◆ **Activity**
Dropping every picture, set down exactly the lines in the entries below, starting with the line with "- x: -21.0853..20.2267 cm" and going on through the line with "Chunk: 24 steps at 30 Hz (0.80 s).".

◆ **Exercise input**
+ + +
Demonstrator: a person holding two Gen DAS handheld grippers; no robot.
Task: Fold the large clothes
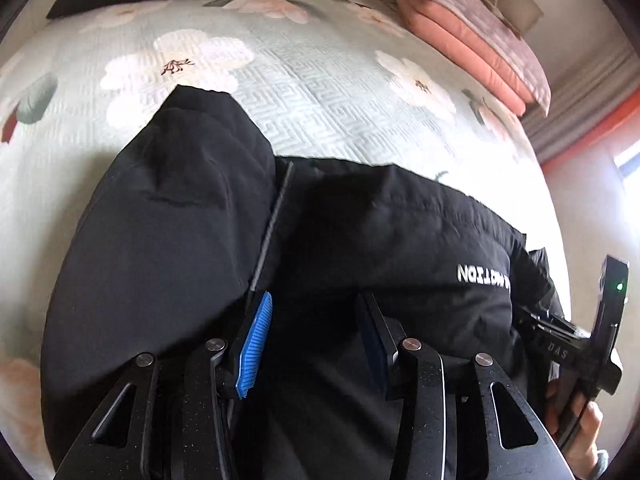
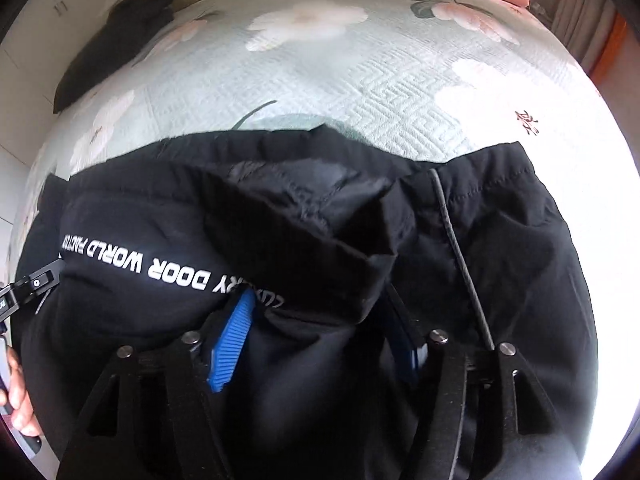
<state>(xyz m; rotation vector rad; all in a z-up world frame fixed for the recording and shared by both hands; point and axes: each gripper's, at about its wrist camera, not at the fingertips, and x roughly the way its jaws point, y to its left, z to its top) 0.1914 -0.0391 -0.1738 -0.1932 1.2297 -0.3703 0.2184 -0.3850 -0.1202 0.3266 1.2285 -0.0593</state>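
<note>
A large black padded jacket (image 1: 360,232) with white lettering lies on a floral bedspread (image 1: 312,80); it also fills the right wrist view (image 2: 320,240). My left gripper (image 1: 316,320) hovers just over the jacket, jaws apart, nothing between the blue pads. My right gripper (image 2: 320,320) is also open, its fingers pushed into jacket folds, with a fold lying over the tips. The other gripper's body shows at the right edge of the left wrist view (image 1: 600,320) and the left edge of the right wrist view (image 2: 28,288).
Folded pink quilts (image 1: 472,40) are stacked at the bed's far right. A dark garment (image 2: 108,52) lies at the far left of the bed. A curtain and bright window (image 1: 624,160) are to the right.
</note>
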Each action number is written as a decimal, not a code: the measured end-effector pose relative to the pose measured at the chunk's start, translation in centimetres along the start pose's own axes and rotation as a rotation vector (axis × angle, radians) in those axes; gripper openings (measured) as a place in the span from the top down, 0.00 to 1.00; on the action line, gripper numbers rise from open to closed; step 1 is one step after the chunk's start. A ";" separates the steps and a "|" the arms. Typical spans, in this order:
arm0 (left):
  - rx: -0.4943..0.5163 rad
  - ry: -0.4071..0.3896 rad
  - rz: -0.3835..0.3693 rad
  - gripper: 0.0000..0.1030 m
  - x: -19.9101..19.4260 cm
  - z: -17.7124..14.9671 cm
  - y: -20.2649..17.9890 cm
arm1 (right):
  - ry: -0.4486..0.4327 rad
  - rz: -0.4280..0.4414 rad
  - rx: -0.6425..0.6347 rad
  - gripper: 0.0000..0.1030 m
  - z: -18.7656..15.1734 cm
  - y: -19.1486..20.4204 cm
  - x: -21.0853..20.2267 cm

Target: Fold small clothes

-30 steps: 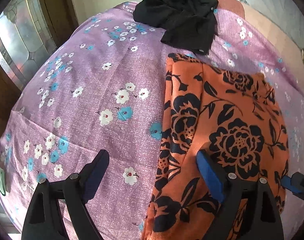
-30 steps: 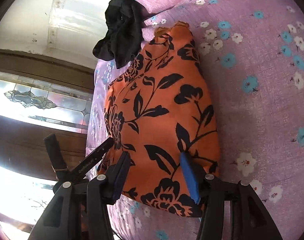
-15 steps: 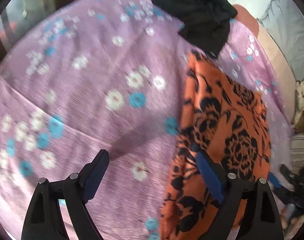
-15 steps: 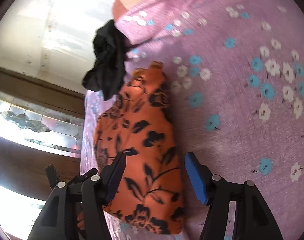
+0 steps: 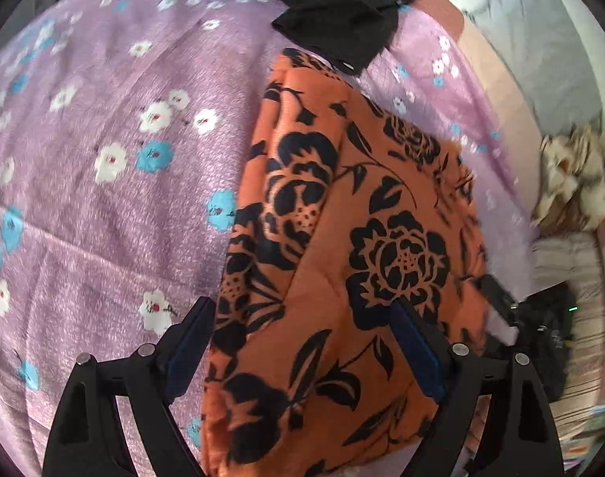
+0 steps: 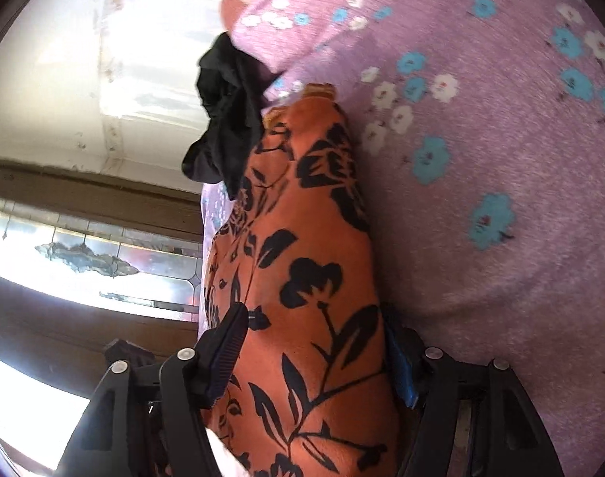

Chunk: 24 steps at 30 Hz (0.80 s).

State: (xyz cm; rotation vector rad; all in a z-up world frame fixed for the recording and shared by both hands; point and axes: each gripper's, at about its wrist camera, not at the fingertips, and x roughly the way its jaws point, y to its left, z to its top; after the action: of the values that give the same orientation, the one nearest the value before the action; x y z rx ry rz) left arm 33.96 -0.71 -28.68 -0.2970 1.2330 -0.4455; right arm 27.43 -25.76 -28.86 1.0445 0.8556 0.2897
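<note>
An orange garment with black flowers (image 5: pixel 342 238) lies folded on a purple flowered bedspread (image 5: pixel 103 206). My left gripper (image 5: pixel 306 342) is open, its fingers wide apart on either side of the garment's near end. In the right wrist view the same garment (image 6: pixel 302 298) runs between the fingers of my right gripper (image 6: pixel 318 353), which is open around its near end. A crumpled black garment (image 5: pixel 338 12) lies at the orange one's far end; it also shows in the right wrist view (image 6: pixel 227 115).
The bedspread (image 6: pixel 501 159) covers the bed. A window with leaded glass (image 6: pixel 84 258) and a white wall stand beyond the bed's edge. A patterned bundle of cloth (image 5: pixel 572 179) and striped bedding (image 5: pixel 572 278) lie to the right.
Both grippers have come in over the orange garment's near end; it now lies between each pair of fingers. The left gripper has shifted right, the right gripper has dropped closer to the cloth.
</note>
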 end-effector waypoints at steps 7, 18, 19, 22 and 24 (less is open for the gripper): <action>-0.041 -0.031 -0.043 0.35 0.9 0.5 -1.1 | -0.023 -0.040 -0.055 0.55 -0.7 1.3 0.3; -0.017 -0.114 -0.079 0.73 -2.0 0.1 -1.9 | -0.078 -0.072 -0.187 0.63 -1.1 5.4 -2.8; -0.014 -0.110 -0.083 0.73 -1.9 0.2 -2.2 | -0.079 -0.082 -0.191 0.64 -1.1 5.5 -3.1; 0.000 -0.077 -0.096 0.73 -1.4 -0.5 -3.5 | -0.066 -0.107 -0.166 0.64 -1.1 5.1 -4.8; 0.035 -0.054 -0.104 0.73 -1.1 -1.5 -5.0 | -0.068 -0.118 -0.149 0.64 -1.1 4.7 -6.2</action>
State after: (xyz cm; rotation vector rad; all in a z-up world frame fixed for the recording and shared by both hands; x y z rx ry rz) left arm 31.46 -4.58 -25.98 -0.3421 1.1590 -0.5447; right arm 23.42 -26.37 -22.19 0.8572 0.8184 0.2142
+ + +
◆ **Solution below**
  - x: -21.0853..20.2267 cm

Target: Fold small clothes

-30 steps: 
-30 steps: 
-15 steps: 
-15 steps: 
+0 steps: 
+0 steps: 

Chunk: 24 steps at 30 Hz (0.80 s).

The response to the exercise is now finished.